=== Data records ===

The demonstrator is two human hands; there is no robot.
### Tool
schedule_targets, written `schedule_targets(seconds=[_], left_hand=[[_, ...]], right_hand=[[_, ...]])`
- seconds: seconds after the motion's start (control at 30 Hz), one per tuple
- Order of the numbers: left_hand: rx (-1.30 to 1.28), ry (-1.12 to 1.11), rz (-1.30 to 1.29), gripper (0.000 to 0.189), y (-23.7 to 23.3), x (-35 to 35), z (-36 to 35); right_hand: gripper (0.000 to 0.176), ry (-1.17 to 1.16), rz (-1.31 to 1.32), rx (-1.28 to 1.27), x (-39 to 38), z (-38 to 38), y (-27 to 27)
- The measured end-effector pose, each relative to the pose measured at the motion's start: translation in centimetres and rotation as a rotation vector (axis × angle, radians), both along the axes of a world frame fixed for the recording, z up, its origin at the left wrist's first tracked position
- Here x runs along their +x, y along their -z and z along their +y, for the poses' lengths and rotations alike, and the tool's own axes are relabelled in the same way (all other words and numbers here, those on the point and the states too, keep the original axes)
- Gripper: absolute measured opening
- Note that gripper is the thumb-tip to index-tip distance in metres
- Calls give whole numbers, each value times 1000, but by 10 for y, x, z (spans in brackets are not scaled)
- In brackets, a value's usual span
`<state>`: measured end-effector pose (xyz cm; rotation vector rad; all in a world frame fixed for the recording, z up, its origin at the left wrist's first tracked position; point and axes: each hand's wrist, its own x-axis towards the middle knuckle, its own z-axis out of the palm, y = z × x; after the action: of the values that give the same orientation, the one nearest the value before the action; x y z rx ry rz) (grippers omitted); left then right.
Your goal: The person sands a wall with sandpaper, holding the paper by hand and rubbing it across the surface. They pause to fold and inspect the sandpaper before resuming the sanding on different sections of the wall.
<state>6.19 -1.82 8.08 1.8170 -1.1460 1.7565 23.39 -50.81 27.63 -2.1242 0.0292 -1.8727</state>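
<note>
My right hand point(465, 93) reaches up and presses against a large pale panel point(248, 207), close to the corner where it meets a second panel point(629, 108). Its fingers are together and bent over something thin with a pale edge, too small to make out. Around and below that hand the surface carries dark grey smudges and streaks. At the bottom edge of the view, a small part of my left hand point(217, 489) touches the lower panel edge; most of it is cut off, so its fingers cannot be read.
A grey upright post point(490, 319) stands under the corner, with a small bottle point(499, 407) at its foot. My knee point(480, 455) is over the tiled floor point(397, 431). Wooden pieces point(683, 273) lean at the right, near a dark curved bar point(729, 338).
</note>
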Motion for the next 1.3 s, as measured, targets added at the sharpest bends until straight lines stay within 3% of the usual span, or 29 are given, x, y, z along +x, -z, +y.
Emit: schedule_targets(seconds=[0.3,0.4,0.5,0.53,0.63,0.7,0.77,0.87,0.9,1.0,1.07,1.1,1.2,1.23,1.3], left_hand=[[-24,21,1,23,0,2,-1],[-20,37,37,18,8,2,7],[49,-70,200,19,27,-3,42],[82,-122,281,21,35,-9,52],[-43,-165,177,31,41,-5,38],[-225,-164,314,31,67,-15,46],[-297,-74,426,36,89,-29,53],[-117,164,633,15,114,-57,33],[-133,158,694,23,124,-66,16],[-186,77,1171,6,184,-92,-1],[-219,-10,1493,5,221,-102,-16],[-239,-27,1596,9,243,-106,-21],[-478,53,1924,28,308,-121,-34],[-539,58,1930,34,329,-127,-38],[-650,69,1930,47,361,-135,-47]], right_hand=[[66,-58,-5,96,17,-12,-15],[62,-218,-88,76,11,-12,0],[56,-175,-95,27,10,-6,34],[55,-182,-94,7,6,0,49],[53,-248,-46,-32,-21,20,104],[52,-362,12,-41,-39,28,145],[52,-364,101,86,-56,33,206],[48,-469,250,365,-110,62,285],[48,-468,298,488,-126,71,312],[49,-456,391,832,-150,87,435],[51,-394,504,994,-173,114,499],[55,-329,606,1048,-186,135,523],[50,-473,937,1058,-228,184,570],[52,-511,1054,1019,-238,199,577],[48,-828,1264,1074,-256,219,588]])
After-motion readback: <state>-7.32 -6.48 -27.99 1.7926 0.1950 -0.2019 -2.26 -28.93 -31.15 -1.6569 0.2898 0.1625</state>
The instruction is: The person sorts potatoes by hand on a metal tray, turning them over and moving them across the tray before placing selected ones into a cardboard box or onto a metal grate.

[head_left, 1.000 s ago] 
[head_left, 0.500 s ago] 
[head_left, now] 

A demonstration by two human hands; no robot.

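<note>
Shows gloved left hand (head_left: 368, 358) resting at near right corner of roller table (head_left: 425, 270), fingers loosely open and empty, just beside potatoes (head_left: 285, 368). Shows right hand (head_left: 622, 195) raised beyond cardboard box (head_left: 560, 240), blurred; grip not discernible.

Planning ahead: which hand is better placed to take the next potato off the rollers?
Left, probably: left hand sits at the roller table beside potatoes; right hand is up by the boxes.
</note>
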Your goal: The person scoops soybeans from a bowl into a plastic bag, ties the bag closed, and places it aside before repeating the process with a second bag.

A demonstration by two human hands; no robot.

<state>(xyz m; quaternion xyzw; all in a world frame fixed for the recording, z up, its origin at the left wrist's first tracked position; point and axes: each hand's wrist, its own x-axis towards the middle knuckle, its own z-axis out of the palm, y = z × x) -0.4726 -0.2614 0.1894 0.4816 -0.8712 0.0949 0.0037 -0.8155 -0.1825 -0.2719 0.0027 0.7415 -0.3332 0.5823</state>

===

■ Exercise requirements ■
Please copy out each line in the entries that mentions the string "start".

■ Response ■
- seconds: seconds after the motion's start (control at 30 Hz), one per tuple
- The measured end-effector pose, each relative to the pose measured at the motion's start: translation in centimetres and rotation as a rotation vector (axis × angle, radians), both along the axes of a world frame fixed for the recording, z up, its origin at the left wrist's first tracked position

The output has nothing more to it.